> [Given data]
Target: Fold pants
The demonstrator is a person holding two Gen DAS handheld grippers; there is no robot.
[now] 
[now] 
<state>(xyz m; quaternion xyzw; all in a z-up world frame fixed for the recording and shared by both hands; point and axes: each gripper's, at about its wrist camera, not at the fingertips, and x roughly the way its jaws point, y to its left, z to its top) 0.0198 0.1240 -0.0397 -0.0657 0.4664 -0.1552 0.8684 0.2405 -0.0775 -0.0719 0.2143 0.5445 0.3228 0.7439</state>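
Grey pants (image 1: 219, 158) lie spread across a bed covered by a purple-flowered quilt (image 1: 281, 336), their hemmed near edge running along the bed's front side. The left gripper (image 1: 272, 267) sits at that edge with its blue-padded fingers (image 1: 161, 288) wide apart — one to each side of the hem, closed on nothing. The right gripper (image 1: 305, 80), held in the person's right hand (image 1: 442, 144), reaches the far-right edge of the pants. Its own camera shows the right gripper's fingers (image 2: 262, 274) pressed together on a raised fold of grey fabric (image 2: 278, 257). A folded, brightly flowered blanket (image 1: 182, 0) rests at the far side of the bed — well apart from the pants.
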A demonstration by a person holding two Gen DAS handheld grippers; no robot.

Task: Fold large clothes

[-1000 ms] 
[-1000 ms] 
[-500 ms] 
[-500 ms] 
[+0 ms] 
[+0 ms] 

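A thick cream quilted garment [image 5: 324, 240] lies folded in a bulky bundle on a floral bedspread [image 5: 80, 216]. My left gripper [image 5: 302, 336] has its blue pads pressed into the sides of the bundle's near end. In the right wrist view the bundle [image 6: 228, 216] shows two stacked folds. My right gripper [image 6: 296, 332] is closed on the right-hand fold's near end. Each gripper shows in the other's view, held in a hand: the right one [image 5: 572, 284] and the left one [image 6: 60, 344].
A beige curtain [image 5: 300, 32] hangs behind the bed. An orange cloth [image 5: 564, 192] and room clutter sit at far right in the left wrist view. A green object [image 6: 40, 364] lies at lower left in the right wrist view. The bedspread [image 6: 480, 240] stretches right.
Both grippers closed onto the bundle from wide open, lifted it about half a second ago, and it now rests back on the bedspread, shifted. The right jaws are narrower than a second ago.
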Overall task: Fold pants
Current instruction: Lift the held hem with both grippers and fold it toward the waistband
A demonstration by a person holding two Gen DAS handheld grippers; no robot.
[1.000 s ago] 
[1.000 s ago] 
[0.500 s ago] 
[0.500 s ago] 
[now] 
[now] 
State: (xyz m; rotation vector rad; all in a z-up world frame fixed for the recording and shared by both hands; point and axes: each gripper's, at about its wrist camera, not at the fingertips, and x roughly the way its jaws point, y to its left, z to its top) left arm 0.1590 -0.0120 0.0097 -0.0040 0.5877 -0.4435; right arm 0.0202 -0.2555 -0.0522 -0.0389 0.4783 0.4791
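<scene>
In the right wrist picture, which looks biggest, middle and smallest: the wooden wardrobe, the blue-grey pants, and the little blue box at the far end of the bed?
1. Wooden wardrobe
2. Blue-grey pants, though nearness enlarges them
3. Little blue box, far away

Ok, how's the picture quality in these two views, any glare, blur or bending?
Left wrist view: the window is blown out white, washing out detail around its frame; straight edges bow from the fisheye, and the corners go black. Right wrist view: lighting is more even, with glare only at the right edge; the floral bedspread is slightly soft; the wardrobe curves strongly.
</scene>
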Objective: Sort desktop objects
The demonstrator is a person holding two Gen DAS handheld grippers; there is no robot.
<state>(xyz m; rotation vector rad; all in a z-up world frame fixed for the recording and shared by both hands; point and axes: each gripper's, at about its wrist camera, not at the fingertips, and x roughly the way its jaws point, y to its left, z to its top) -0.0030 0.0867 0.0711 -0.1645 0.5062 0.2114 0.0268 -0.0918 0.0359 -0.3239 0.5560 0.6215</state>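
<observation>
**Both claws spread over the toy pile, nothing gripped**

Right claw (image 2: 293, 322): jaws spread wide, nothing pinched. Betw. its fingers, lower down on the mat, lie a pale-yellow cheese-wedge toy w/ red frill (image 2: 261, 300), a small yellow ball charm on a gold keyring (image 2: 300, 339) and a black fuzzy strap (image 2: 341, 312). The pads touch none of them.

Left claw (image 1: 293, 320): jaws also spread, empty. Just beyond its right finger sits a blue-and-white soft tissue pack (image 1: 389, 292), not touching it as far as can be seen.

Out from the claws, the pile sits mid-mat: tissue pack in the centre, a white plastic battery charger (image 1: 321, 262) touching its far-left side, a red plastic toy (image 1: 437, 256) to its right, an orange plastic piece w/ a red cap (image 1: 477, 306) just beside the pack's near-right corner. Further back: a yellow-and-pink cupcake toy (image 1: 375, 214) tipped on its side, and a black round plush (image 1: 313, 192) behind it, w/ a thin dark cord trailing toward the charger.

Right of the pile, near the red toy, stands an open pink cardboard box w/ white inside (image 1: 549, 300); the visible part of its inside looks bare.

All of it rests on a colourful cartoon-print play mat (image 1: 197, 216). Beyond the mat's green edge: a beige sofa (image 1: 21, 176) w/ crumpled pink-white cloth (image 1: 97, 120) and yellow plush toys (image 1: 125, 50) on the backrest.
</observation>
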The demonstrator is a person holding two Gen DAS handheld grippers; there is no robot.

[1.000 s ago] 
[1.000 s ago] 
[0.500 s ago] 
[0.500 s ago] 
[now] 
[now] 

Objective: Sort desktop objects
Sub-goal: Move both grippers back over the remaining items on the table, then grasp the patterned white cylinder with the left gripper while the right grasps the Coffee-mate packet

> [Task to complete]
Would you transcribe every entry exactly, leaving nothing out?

> [Worked solution]
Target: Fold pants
The demonstrator is a person holding two Gen DAS handheld grippers; there is no robot.
[now] 
[now] 
<state>(xyz m; quaternion xyzw; all in a z-up world frame fixed for the recording and shared by both hands; point and axes: each gripper's, at about its wrist camera, not at the fingertips, and x roughly the way its jaws point, y to its left, z to its top) 0.0198 0.1240 -0.0397 -0.0657 0.4664 -0.1552 0.8684 0.2405 -0.0775 -0.0719 0.2143 0.5445 0.3228 0.7439</state>
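Grey pants (image 1: 219, 158) lie spread across a bed covered by a purple-flowered quilt (image 1: 281, 336), their hemmed near edge running along the bed's front side. The left gripper (image 1: 272, 267) sits at that edge with its blue-padded fingers (image 1: 161, 288) wide apart — one to each side of the hem, closed on nothing. The right gripper (image 1: 305, 80), held in the person's right hand (image 1: 442, 144), reaches the far-right edge of the pants. Its own camera shows the right gripper's fingers (image 2: 262, 274) pressed together on a raised fold of grey fabric (image 2: 278, 257). A folded, brightly flowered blanket (image 1: 182, 0) rests at the far side of the bed — well apart from the pants.
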A demonstration by a person holding two Gen DAS handheld grippers; no robot.

Task: Fold large clothes

[-1000 ms] 
[-1000 ms] 
[-500 ms] 
[-500 ms] 
[+0 ms] 
[+0 ms] 

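A thick cream quilted garment [image 5: 324, 240] lies folded in a bulky bundle on a floral bedspread [image 5: 80, 216]. My left gripper [image 5: 302, 336] has its blue pads pressed into the sides of the bundle's near end. In the right wrist view the bundle [image 6: 228, 216] shows two stacked folds. My right gripper [image 6: 296, 332] is closed on the right-hand fold's near end. Each gripper shows in the other's view, held in a hand: the right one [image 5: 572, 284] and the left one [image 6: 60, 344].
A beige curtain [image 5: 300, 32] hangs behind the bed. An orange cloth [image 5: 564, 192] and room clutter sit at far right in the left wrist view. A green object [image 6: 40, 364] lies at lower left in the right wrist view. The bedspread [image 6: 480, 240] stretches right.
Both grippers closed onto the bundle from wide open, lifted it about half a second ago, and it now rests back on the bedspread, shifted. The right jaws are narrower than a second ago.
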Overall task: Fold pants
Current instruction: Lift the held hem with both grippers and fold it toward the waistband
A demonstration by a person holding two Gen DAS handheld grippers; no robot.
[1.000 s ago] 
[1.000 s ago] 
[0.500 s ago] 
[0.500 s ago] 
[now] 
[now] 
State: (xyz m; rotation vector rad; all in a z-up world frame fixed for the recording and shared by both hands; point and axes: each gripper's, at about its wrist camera, not at the fingertips, and x roughly the way its jaws point, y to its left, z to its top) left arm 0.1590 -0.0120 0.0097 -0.0040 0.5877 -0.4435; right arm 0.0202 -0.2555 -0.0522 -0.0389 0.4783 0.4791
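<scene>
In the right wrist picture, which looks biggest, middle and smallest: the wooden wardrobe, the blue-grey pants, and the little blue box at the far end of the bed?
1. Wooden wardrobe
2. Blue-grey pants, though nearness enlarges them
3. Little blue box, far away

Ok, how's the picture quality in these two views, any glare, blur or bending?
Left wrist view: the window is blown out white, washing out detail around its frame; straight edges bow from the fisheye, and the corners go black. Right wrist view: lighting is more even, with glare only at the right edge; the floral bedspread is slightly soft; the wardrobe curves strongly.
</scene>
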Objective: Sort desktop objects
The demonstrator is a person holding two Gen DAS handheld grippers; there is no robot.
<state>(xyz m; rotation vector rad; all in a z-up world frame fixed for the recording and shared by both hands; point and axes: each gripper's, at about its wrist camera, not at the fingertips, and x roughly the way its jaws point, y to its left, z to its top) -0.0030 0.0867 0.0711 -0.1645 0.5062 0.2114 0.0268 -0.0918 0.0359 -0.3239 0.5560 0.6215</state>
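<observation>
**Both claws spread over the toy pile, nothing gripped**

Right claw (image 2: 293, 322): jaws spread wide, nothing pinched. Betw. its fingers, lower down on the mat, lie a pale-yellow cheese-wedge toy w/ red frill (image 2: 261, 300), a small yellow ball charm on a gold keyring (image 2: 300, 339) and a black fuzzy strap (image 2: 341, 312). The pads touch none of them.

Left claw (image 1: 293, 320): jaws also spread, empty. Just beyond its right finger sits a blue-and-white soft tissue pack (image 1: 389, 292), not touching it as far as can be seen.

Out from the claws, the pile sits mid-mat: tissue pack in the centre, a white plastic battery charger (image 1: 321, 262) touching its far-left side, a red plastic toy (image 1: 437, 256) to its right, an orange plastic piece w/ a red cap (image 1: 477, 306) just beside the pack's near-right corner. Further back: a yellow-and-pink cupcake toy (image 1: 375, 214) tipped on its side, and a black round plush (image 1: 313, 192) behind it, w/ a thin dark cord trailing toward the charger.

Right of the pile, near the red toy, stands an open pink cardboard box w/ white inside (image 1: 549, 300); the visible part of its inside looks bare.

All of it rests on a colourful cartoon-print play mat (image 1: 197, 216). Beyond the mat's green edge: a beige sofa (image 1: 21, 176) w/ crumpled pink-white cloth (image 1: 97, 120) and yellow plush toys (image 1: 125, 50) on the backrest.
</observation>
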The demonstrator is a person holding two Gen DAS handheld grippers; there is no robot.

[1.000 s ago] 
[1.000 s ago] 
[0.500 s ago] 
[0.500 s ago] 
[now] 
[now] 

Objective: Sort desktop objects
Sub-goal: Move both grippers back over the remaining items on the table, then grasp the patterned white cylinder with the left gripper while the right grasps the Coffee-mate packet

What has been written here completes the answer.